**The problem**
Write down the listing again exactly as it appears below, without its pictures.

== Segment start ==

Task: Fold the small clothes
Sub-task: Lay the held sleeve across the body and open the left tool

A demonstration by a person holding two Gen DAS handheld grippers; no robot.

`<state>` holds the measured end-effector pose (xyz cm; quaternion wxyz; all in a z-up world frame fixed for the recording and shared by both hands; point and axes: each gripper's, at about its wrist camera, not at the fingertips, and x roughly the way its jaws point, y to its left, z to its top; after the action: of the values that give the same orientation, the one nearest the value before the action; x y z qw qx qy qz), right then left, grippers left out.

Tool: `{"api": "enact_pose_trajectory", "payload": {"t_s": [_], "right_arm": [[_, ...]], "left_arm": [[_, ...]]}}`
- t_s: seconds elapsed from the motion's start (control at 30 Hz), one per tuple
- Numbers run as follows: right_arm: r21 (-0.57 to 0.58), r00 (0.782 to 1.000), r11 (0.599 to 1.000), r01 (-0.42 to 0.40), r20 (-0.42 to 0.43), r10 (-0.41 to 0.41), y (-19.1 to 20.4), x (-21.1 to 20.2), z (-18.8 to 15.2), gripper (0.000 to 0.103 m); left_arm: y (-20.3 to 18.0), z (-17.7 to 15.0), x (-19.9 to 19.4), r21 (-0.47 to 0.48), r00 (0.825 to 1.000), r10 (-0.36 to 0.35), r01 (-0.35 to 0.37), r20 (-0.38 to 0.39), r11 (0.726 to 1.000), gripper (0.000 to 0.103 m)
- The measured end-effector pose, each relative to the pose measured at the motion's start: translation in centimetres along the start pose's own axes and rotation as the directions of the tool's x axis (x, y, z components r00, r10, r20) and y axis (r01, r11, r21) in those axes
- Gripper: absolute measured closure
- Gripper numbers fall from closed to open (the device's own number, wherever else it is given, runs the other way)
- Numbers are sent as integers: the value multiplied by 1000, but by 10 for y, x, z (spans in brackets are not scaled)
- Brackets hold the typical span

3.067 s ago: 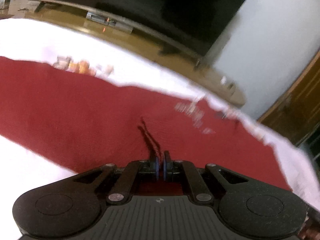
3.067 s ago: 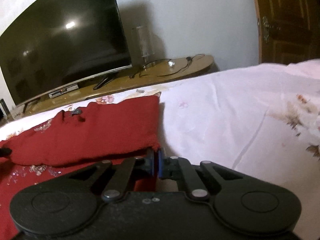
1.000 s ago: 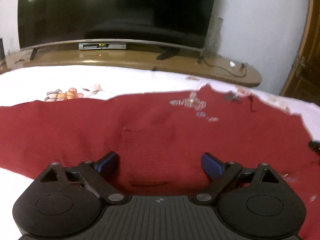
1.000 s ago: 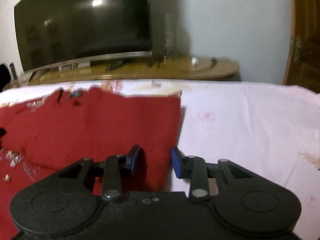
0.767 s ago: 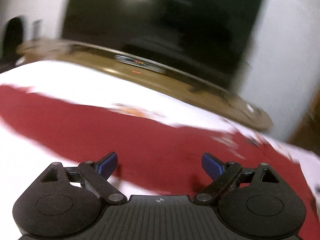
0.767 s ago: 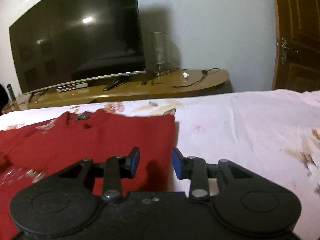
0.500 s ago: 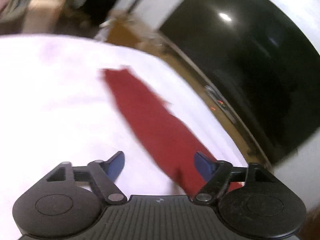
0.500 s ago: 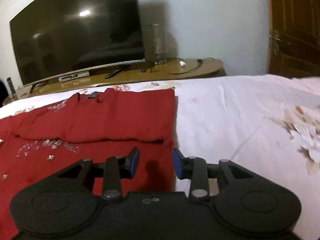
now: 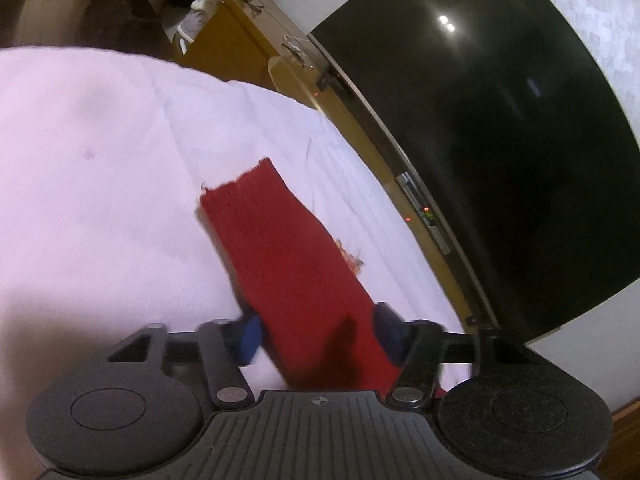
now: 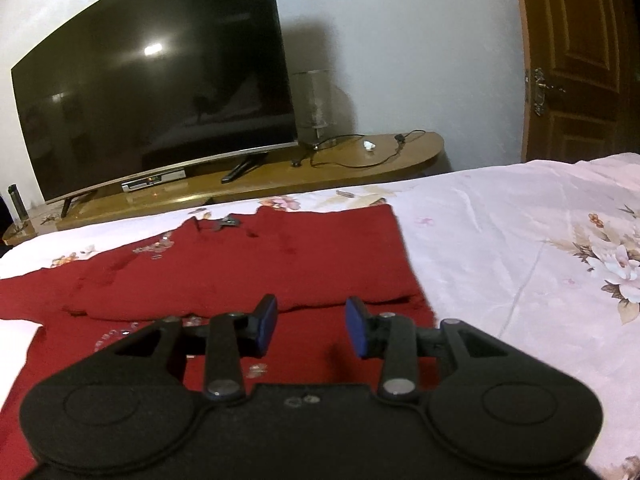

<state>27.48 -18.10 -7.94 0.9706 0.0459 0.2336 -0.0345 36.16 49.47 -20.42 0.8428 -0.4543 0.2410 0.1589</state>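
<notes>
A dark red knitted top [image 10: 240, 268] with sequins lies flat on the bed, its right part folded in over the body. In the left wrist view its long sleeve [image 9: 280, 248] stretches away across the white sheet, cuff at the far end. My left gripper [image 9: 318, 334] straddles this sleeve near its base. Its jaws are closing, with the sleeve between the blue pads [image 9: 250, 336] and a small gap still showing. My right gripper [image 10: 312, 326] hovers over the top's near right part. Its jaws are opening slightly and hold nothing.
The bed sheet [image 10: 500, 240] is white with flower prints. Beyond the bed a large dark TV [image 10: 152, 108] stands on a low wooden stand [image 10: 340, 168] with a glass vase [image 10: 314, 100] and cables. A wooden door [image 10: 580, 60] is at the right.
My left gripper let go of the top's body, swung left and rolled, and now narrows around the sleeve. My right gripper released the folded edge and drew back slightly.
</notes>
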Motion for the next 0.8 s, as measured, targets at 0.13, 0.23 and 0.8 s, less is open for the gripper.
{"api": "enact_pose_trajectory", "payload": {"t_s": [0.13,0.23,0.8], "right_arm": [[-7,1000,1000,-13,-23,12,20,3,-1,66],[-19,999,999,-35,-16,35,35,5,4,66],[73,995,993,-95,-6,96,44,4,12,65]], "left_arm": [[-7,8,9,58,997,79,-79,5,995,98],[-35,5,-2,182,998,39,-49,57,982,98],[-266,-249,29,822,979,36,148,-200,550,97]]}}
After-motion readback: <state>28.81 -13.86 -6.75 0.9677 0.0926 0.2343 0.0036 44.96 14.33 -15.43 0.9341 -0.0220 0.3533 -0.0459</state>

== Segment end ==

**Exercise solution**
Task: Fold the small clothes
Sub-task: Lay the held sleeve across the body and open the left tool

A demonstration by a person holding two Gen DAS handheld grippers; no robot.

`<state>` holds the measured end-effector pose (xyz cm; quaternion wxyz; all in a z-up world frame fixed for the recording and shared by both hands; point and axes: each gripper's, at about its wrist camera, not at the fingertips, and x roughly the way its jaws point, y to its left, z to its top; after the action: of the values that give the same orientation, the one nearest the value before the action; x y z qw qx qy qz), right then left, grippers left out.

Tool: `{"api": "enact_pose_trajectory", "payload": {"t_s": [_], "right_arm": [[_, ...]], "left_arm": [[_, ...]]}}`
- t_s: seconds elapsed from the motion's start (control at 30 Hz), one per tuple
- Numbers run as follows: right_arm: r21 (-0.57 to 0.58), r00 (0.782 to 1.000), r11 (0.599 to 1.000), r01 (-0.42 to 0.40), r20 (-0.42 to 0.43), r10 (-0.41 to 0.41), y (-19.1 to 20.4), x (-21.1 to 20.2), z (-18.8 to 15.2), gripper (0.000 to 0.103 m); left_arm: y (-20.3 to 18.0), z (-17.7 to 15.0), x (-19.9 to 19.4), r21 (-0.47 to 0.48), r00 (0.825 to 1.000), r10 (-0.36 to 0.35), r01 (-0.35 to 0.37), r20 (-0.38 to 0.39), r11 (0.726 to 1.000), gripper (0.000 to 0.103 m)
- The measured end-effector pose, each relative to the pose measured at the motion's start: translation in centimetres along the start pose's own axes and rotation as the directions of the tool's x axis (x, y, z components r00, r10, r20) and y axis (r01, r11, r21) in those axes
- Gripper: absolute measured closure
- Gripper numbers fall from closed to open (the device's own number, wherever else it is given, runs the other way)
- Numbers are sent as integers: the value multiplied by 1000, but by 10 for y, x, z (spans in brackets are not scaled)
- Brackets hold the typical span

3.067 s ago: 
3.067 s ago: 
1.000 s ago: 
1.000 s ago: 
0.767 s ago: 
0.767 s ago: 
0.500 s ago: 
0.500 s ago: 
now: 
now: 

<state>27.48 -18.10 -7.94 0.9706 0.0459 0.2336 -0.0345 36.16 49.47 -20.42 0.8428 -0.4543 0.2410 0.1589</state>
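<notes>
A dark red knitted top [image 10: 240, 268] with sequins lies flat on the bed, its right part folded in over the body. In the left wrist view its long sleeve [image 9: 280, 248] stretches away across the white sheet, cuff at the far end. My left gripper [image 9: 318, 334] straddles this sleeve near its base. Its jaws are closing, with the sleeve between the blue pads [image 9: 250, 336] and a small gap still showing. My right gripper [image 10: 312, 326] hovers over the top's near right part. Its jaws are opening slightly and hold nothing.
The bed sheet [image 10: 500, 240] is white with flower prints. Beyond the bed a large dark TV [image 10: 152, 108] stands on a low wooden stand [image 10: 340, 168] with a glass vase [image 10: 314, 100] and cables. A wooden door [image 10: 580, 60] is at the right.
My left gripper let go of the top's body, swung left and rolled, and now narrows around the sleeve. My right gripper released the folded edge and drew back slightly.
</notes>
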Motion for the next 0.8 s, as measured, targets at 0.13, 0.23 and 0.8 s, less is open for the gripper.
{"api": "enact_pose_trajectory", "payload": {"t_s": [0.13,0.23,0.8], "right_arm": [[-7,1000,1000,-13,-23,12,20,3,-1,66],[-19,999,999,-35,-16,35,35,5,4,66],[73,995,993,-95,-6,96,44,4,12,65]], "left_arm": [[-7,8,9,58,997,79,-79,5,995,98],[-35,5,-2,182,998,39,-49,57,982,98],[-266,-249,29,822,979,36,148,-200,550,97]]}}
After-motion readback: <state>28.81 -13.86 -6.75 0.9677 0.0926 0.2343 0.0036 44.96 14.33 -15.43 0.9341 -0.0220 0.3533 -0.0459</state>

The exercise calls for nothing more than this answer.